Task statement :: Copy the material below exactly, but only from the line with "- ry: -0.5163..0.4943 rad" onward, the final line included.

Supplied data ::
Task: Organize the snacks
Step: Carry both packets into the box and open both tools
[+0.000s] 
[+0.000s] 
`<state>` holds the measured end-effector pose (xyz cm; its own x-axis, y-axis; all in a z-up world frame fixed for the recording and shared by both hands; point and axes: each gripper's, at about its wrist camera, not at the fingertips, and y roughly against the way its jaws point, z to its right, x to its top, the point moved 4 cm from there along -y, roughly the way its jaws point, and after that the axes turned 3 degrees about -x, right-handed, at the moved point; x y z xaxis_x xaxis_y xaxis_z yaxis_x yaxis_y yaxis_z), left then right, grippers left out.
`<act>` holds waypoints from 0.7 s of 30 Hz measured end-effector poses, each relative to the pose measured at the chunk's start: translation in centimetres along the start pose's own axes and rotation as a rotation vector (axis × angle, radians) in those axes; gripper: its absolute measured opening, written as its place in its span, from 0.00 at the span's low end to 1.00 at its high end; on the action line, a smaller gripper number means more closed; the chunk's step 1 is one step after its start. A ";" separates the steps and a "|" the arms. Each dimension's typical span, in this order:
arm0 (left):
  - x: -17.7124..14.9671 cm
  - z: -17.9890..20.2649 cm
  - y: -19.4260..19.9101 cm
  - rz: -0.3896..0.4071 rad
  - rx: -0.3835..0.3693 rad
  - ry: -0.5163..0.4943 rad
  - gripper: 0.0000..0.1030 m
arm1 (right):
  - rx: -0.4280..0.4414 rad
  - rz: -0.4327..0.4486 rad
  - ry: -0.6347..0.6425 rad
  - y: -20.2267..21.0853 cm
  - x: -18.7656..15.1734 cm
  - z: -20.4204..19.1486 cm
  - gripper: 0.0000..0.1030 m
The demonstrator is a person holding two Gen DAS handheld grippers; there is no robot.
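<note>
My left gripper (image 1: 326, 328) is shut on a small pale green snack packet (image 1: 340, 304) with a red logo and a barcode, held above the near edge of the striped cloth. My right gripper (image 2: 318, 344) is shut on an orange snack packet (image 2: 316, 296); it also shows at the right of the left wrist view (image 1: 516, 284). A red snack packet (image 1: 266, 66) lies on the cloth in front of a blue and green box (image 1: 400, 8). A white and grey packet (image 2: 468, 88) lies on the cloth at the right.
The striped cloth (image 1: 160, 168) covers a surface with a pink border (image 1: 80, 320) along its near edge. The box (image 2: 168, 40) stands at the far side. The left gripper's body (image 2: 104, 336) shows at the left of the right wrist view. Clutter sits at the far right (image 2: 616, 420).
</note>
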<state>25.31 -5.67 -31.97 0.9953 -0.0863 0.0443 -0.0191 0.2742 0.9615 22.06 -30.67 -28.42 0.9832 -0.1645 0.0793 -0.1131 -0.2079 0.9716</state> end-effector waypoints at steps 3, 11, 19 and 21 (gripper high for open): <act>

Solution to the problem ::
  - ry: -0.5163..0.4943 rad
  - gripper: 0.0000..0.1030 m
arm1 (right):
  - rx: -0.4280..0.4414 rad
  - rz: -0.4327..0.4486 rad
  - ry: -0.6347..0.6425 rad
  - y: -20.2267..21.0853 cm
  - x: -18.7656..15.1734 cm
  - z: -20.4204..19.1486 cm
  - gripper: 0.0000..0.1030 m
The demonstrator is a person holding two Gen DAS handheld grippers; there is no robot.
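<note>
My left gripper (image 1: 326, 328) is shut on a small pale green snack packet (image 1: 340, 304) with a red logo and a barcode, held above the near edge of the striped cloth. My right gripper (image 2: 318, 344) is shut on an orange snack packet (image 2: 316, 296); it also shows at the right of the left wrist view (image 1: 516, 284). A red snack packet (image 1: 266, 66) lies on the cloth in front of a blue and green box (image 1: 400, 8). A white and grey packet (image 2: 468, 88) lies on the cloth at the right.
The striped cloth (image 1: 160, 168) covers a surface with a pink border (image 1: 80, 320) along its near edge. The box (image 2: 168, 40) stands at the far side. The left gripper's body (image 2: 104, 336) shows at the left of the right wrist view. Clutter sits at the far right (image 2: 616, 420).
</note>
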<state>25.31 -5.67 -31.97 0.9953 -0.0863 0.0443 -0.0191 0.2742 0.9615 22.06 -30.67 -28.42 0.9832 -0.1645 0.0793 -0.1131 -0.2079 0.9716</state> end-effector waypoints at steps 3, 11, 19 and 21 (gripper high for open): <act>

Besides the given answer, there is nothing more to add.